EOH blacklists ‘enterprise development’ partners
EOH said yesterday it has blacklisted 50 “enterprise development” partners and intermediaries and reported suspected criminal behaviour to the authorities for investigation and possible prosecution as the JSE-listed technology group continues a clean-up of its operations.
Alongside its annual results to July 2019, published yesterday before markets opened in Johannesburg, EOH said law firm ENSafrica has made “significant progress” investigating corruption in the group’s public sector business. ENSafrica was appointed to probe the malfeasance following Microsoft’s decision earlier this year to terminate its relationship with EOH after a whistleblower lodged a complaint with the US Securities and Exchange Commission over a dodgy tender involving a software licensing agreement with the South African department of defence.

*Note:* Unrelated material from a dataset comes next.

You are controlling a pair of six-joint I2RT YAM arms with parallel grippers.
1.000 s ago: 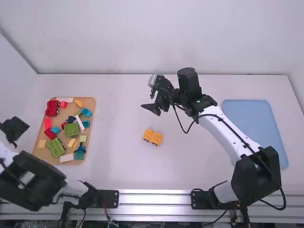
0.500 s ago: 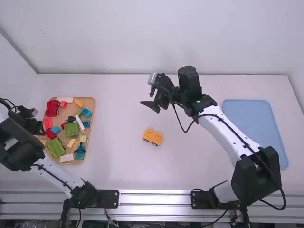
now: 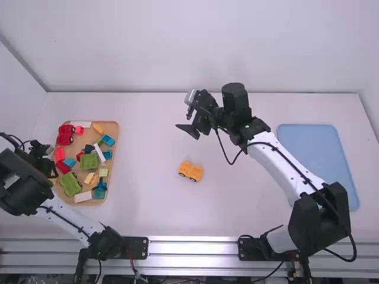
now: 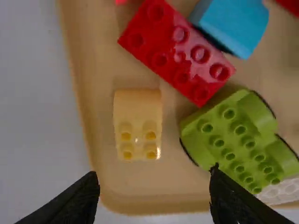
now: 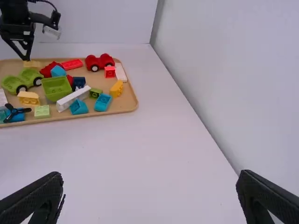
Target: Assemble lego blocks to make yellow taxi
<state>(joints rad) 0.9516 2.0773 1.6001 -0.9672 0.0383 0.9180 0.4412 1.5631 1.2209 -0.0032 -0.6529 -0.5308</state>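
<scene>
A yellow block (image 4: 138,126) is lying studs up in the tan tray (image 4: 159,205), near a red brick (image 4: 175,51) and a green car (image 4: 238,142) but touching neither. We are holding the left claw (image 4: 154,172) just above it, fingers spread and empty, probably so they can pass down either side of the block. Well apart, a yellow car (image 3: 190,171) is standing on its wheels mid-table, likely serving as the taxi's base. We are keeping the right claw (image 5: 152,175) spread and empty above the table beyond that car, presumably leaving room for building. Farther right, a blue tray (image 3: 320,154) is lying flat.
</scene>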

EOH CEO Stephen van Coller contracted the law firm to do a wide-ranging investigation, especially into the group’s government contracts, to determine the scale of the problem.
The group said ENSafrica had completed about 80% of its investigation into R1.2 billion of identified “suspect payments”.
This amount, it said, has since been modified to R935 million and included transactions with no evidence of valid contracts being in place or where no work was done (valued at R665 million) as well as R90 million of loans written off and overbilling valued at about R180 million.
“The ENSafrica investigation team has also been able to confirm the key modus operandi utilised by the main perpetrators to commit wrongdoing at EOH, which involved enterprise development partners and intermediaries,” it said.
“EOH has suspended payments to and blacklisted 50 enterprise development business partners implicated in suspect payments. Some of these partners have initiated legal challenges against the company.
“EOH is robustly opposing legal challenges brought by such parties.”
It said the ENSafrica probe found the main perpetrators of wrongdoing were primarily a small group of individuals in the public sector team. “We have provided extensive information to the Hawks and the Financial Intelligence Centre,” it added.